DATA PROVIDED:
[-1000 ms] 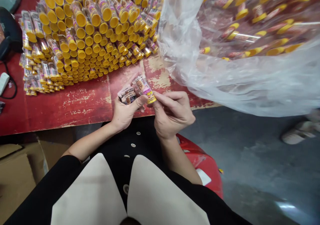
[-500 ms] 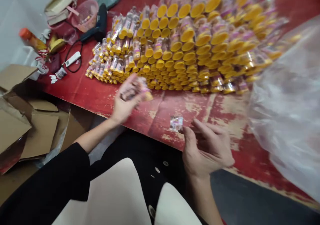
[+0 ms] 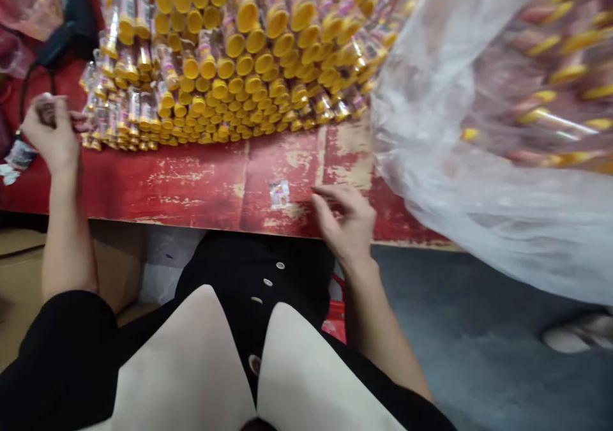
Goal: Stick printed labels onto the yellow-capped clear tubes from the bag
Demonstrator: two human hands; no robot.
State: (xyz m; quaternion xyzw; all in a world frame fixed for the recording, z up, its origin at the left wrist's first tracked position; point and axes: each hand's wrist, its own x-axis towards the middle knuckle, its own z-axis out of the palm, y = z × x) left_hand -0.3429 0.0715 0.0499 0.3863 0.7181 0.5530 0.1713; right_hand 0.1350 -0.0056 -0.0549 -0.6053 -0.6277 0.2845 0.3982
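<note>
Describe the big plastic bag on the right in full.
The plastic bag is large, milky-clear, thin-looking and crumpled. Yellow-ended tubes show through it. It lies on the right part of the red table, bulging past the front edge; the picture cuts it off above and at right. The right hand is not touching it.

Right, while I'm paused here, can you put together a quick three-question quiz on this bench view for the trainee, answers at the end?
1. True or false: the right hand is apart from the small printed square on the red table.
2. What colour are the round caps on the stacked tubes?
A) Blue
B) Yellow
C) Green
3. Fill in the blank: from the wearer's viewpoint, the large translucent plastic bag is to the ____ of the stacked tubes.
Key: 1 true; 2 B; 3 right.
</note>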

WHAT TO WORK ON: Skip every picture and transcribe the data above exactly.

RESPONSE AREA:
[-1000 ms] 
[-500 ms] 
[+0 ms] 
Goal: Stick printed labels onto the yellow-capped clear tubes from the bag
Demonstrator: two human hands; no robot.
State: (xyz m; quaternion xyzw; all in a world frame fixed for the recording, z up, its origin at the left wrist's first tracked position; point and axes: each hand's wrist, its own x-axis towards the middle knuckle, its own z-axis out of the palm, y = z × x) left_hand -0.3429 0.0715 0.0499 0.3863 0.7181 0.5530 0.1713; right_hand 0.1350 -0.0056 -0.0549 -0.6053 -0.6277 0.2845 0.3982
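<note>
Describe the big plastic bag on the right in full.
The plastic bag is large, milky-clear, thin-looking and crumpled. Yellow-ended tubes show through it. It lies on the right part of the red table, bulging past the front edge; the picture cuts it off above and at right. The right hand is not touching it.

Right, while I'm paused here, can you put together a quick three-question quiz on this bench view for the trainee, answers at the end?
1. True or false: the right hand is apart from the small printed square on the red table.
2. What colour are the round caps on the stacked tubes?
A) Blue
B) Yellow
C) Green
3. Fill in the blank: from the wearer's viewpoint, the large translucent plastic bag is to the ____ of the stacked tubes.
Key: 1 true; 2 B; 3 right.
</note>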

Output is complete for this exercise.